The Steamboat Era, however, is a different matter. It tells the story of the (surprisingly brief) period when steamboats ruled the rivers of the US; but it isn’t a straight history. It uses contemporary newspaper articles, reports, commentary and first-hand accounts to bring the period vividly to life in the same way that textbooks don’t.
Steamboats were Kings of the Rivers for less the 50 years, but during that period they grabbed the public’s imagination in a way that no other form of transport has really managed since. The word ‘riverboat’ alone immediately conjours up images of snappily-dressed gamblers and feather-bedecked women in opulent saloons – possibly with a photogenic steamboat captain thrown in for good measure – all commingling to a jolly, jangly soundtrack. You can almost feel the heat of the sun, smell the cigar smoke and hear the splash of the great paddle wheels.
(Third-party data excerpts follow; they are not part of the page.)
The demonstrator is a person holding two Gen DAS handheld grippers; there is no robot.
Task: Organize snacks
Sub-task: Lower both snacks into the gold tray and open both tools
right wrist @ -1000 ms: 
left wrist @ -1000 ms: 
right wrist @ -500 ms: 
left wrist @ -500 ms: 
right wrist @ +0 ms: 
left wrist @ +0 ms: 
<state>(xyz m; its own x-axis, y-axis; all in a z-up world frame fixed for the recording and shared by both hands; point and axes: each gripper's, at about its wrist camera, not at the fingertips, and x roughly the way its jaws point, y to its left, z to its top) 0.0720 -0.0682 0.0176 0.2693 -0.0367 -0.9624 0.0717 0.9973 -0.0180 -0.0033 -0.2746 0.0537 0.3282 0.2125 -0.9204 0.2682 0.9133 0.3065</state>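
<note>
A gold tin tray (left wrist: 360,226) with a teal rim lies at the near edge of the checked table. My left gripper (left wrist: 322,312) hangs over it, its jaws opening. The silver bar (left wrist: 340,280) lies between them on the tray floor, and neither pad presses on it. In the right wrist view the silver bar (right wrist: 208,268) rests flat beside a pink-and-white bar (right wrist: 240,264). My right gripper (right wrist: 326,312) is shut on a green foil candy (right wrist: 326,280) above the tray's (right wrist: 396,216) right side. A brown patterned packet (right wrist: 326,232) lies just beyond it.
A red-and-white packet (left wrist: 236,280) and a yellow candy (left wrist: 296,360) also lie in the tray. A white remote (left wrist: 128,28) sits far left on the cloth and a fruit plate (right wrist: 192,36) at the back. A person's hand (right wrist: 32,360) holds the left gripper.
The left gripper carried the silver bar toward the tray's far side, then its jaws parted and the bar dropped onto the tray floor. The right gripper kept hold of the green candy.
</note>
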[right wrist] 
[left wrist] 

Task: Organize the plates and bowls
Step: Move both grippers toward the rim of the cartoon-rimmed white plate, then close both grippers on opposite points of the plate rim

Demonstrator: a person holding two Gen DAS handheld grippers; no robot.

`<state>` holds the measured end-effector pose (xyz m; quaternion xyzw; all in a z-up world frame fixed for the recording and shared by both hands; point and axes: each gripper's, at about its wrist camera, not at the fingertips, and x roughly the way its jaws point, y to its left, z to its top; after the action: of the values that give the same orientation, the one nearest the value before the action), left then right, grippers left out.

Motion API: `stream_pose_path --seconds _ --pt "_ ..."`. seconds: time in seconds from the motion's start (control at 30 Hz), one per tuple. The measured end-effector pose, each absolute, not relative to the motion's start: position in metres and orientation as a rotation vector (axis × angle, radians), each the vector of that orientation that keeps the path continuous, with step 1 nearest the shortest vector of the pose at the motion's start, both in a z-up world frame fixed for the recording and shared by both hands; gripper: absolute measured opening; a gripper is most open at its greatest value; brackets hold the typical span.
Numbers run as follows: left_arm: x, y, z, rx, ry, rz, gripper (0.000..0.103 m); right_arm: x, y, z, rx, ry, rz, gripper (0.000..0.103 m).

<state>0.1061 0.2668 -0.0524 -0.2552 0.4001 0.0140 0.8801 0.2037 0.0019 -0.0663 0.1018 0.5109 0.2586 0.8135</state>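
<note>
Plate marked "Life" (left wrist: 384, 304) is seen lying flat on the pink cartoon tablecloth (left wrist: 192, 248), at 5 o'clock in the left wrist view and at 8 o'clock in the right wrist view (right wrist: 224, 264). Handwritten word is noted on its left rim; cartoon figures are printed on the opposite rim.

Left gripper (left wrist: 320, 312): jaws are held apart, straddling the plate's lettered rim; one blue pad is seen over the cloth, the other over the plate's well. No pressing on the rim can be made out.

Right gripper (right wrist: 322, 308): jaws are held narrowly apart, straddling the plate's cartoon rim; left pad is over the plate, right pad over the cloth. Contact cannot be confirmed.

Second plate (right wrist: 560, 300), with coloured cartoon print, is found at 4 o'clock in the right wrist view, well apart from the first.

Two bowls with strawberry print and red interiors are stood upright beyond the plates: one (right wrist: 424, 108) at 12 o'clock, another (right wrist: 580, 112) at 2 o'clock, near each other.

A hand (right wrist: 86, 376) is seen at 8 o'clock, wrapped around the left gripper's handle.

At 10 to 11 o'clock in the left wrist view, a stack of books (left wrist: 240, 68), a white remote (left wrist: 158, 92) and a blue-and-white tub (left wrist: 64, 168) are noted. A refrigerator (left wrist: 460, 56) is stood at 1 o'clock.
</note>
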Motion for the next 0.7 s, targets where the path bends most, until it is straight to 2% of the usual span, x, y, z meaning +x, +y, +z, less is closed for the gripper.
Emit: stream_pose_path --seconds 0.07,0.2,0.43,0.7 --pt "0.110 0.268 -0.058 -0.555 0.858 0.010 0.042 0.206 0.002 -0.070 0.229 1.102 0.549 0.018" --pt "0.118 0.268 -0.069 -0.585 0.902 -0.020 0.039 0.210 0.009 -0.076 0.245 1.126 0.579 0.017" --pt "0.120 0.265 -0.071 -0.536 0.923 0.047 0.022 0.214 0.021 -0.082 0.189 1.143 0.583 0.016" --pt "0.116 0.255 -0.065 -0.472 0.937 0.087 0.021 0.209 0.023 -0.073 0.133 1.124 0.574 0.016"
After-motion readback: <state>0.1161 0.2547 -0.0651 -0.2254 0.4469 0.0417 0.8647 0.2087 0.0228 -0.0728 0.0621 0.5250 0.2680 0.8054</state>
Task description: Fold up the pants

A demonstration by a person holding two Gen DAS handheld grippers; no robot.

It’s mostly tosh of course, romanticized beyond all recognition – but the truth is no less gripping.
In The Steamboat Era we’re introduced to the entire cast of characters – the pioneers, the entrepreneurs, the crew members, the pirates, the gamblers, the camp-followers … jostling shoulder to shoulder with the sort of information you always wished those school history books would tell you, but never did.
Want to know what happened to the – ahem – human waste? Well – let’s just say you wouldn’t have wanted to swim in those rivers – at least not with your mouth open. What was it REALLY like to travel on a steamboat – especially if you couldn’t afford First Class accommodation? What was the food like? How safe were they? (There’s an appendix entitled ”Original accounts of steamboat disasters” in the back – does that answer your question?) Why were the river pilots more highly regarded than the captains? What cargoes – apart from passengers – did the boats carry? How did they navigate dynamic and ever-changing rivers like the Mississippi and Missouri? Did they really all drink redeye? Who were the big names? The famous boats? And what part did they play in the transmission of disease across the continent?
The Steamboat Era provides the answers to all of those questions, and more – and does it in a diverting and informative way. It’s a perfect ‘dipping into’ book, too. You can open it at any chapter and understand what you’re reading because the chapters are self-contained essays on specific areas of steamboat history like “Navigating the Western Waterways”, “Man Overboard”, “Steamboat Diversions” and the splendid “Potions, Purging and Practitioners”.
The arrival of the railroads wiped out the steamboats with the ruthless efficiency of a pandemic, but although their tenure was short, their legacy was massive and enduring. If you, like me, love steamboats but all you know about them is what you think you’ve learned from Hollywood … then you need to read this book, because the truth, as always, is far stranger and more engaging than the fiction.
Riverboat – The Evolution of a Television Series: BearManor Media (2009). ISBN: 9781593935054. 300pp.
The Steamboat Era: McFarland & Company. 2009. ISBN: 9780786443871. 299pp.
The authors have been writing together for over four decades – starting with scripts for ‘Gunsmoke’. They have completed a history of hot air ballooning for McFarland and are currently working on a history of the circus. Wearing their ‘real life’ hats, they have also authored journal articles on non-invasive cardiology and have a textbook due out soon on telemetry monitoring.